Despite the power and scalability of AWS,passionastronomia.it continued to experience downtime, culminating in a 4-hour outage on May 16, from 19pm to 00pm, monitored by our Uptime Kuma tool.

Downtime-passioneastronomia.it
The screenshot highlights a period of significant downtime that occurred on May 16, 2024. The red section in the graph shows that the downtime began at 19:00 PM and continued until 23:13 PM, for a total of over 4 hours of inactivity.

The causes of Downtime

The main problem lies not in AWS as an infrastructure, but in the configuration and management of the service. AWS offers a wide range of services, including EC2, databases, load balancers, distributed file systems, and CDNs like CloudFront. However, if used inappropriately, AWS can lead to serious performance problems.

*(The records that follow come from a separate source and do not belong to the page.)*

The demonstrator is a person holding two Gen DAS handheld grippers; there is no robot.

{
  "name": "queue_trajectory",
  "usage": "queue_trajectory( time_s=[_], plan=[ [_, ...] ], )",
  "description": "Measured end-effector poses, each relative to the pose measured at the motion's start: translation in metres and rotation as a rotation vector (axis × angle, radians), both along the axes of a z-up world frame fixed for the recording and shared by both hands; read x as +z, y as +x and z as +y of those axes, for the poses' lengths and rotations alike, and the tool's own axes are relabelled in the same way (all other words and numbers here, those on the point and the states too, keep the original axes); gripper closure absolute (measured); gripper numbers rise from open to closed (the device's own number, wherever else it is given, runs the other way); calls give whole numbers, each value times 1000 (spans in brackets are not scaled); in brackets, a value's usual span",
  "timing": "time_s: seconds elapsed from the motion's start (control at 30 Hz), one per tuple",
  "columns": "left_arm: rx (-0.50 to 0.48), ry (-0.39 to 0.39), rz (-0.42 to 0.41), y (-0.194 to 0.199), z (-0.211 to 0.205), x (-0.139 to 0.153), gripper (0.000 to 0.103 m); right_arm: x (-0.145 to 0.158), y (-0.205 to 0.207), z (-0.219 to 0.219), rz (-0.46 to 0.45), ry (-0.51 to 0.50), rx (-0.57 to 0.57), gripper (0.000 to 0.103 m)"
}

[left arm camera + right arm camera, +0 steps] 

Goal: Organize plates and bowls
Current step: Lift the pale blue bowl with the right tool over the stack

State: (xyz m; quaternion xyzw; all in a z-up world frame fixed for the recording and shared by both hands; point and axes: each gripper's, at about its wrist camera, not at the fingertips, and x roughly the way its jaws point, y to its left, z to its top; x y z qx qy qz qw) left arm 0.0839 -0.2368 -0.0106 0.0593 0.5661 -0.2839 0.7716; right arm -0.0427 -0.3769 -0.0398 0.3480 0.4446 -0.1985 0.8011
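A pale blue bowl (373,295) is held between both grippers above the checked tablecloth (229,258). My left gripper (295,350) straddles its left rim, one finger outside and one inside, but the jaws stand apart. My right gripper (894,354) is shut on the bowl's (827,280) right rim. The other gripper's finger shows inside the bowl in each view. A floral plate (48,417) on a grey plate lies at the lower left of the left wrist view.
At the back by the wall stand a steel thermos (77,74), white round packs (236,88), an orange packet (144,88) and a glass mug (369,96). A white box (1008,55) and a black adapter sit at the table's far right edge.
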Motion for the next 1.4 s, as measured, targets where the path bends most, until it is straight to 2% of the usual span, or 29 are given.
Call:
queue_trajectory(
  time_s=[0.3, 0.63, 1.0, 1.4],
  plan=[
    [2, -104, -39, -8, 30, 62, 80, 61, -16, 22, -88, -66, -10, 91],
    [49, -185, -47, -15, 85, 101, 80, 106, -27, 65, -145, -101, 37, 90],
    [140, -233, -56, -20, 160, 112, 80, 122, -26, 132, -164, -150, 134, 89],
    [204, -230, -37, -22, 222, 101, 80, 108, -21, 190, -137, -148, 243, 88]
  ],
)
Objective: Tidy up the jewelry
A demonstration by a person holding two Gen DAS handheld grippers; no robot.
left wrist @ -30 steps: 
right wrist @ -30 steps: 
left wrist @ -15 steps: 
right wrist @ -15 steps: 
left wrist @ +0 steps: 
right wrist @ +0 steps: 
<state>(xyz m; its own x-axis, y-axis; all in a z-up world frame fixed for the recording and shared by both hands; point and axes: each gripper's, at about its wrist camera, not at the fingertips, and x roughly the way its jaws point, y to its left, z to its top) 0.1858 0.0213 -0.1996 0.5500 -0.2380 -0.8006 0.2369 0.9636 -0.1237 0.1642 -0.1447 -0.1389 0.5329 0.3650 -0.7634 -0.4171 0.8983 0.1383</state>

The passionastronomia.it site did not have an adequate Full Page Cache system such as CloudFront or the Pro or Business version of CloudFlare with HTML Cache support, or even a “simple” Varnish. The site's response headers clearly show that HTML caching was not enabled:

HTTP/2 200
date: Thu, 16 May 2024 22:02:18 GMT
content-type: text/html; charset=UTF-8
set-cookie: AWSALBTG=gkrvkTmzuBE7uhKteG6ihiCGQH60BIdF48ki+7cvKP9ia2ltc4cAgn5dVM5l+/WaO8fbb8dzylYF1OYP7PZnmhHdLsauuVLuLntiKviIt8EAxKNbM3yBSyKqrMaGu1SXAQaPGkLnjoHwqz3OkmDHAVqvBB0V3v4d0WOcshbhqixspvTJTic=; Expires=Thu, 23 May 2024 22:02:17 GMT; Path=/
set-cookie: AWSALBTGCORS=gkrvkTmzuBE7uhKteG6ihiCGQH60BIdF48ki+7cvKP9ia2ltc4cAgn5dVM5l+/WaO8fbb8dzylYF1OYP7PZnmhHdLsauuVLuLntiKviIt8EAxKNbM3yBSyKqrMaGu1SXAQaPGkLnjoHwqz3OkmDHAVqvBB0V3v4d0WOcshbhqixspvTJTic=; Expires=Thu, 23 May 2024 22:02:17 GMT; Path=/; SameSite=None; Secure
cf-edge-cache: cache,platform=wordpress
link: <https://www.passioneastronomia.it/wp-json/>; rel="https://api.w.org/"
link: <https://www.passioneastronomia.it/wp-json/wp/v2/pages/49>; rel="alternate"; type="application/json"
link: <https://www.passioneastronomia.it/>; rel=shortlink
vary: Accept-Encoding
cf-cache-status: DYNAMIC
report-to: {"endpoints":[{"url":"https:\/\/a.nel.cloudflare.com\/report\/v4?s=dvOaq3CI0sDGSeXsjICpJUT0nF1zmp%2BFj1TKPfqJKvyRd%2FuybtNnkc9FKE6SLu7CldFY7brUo1HZwF1kvPoDyisecYzzZC3aI%2FlrjkKCKcs%2BD4LVRylVZMmSQViSYJRA6fO9JU1sg2ejKUk%3D"}],"group":"cf-nel","max_age":604800}
nel: {"success_fraction":0,"report_to":"cf-nel","max_age":604800}
server: cloudflare
cf-ray: 884ea6b518c20e4d-MXP
alt-svc: h3=":443"; ma=86400

The Free version of CloudFlare does not support HTML Cache in DYNAMIC mode, causing excessive load on AWS servers with continuous HTML requests passing directly through PHP processes and database connections.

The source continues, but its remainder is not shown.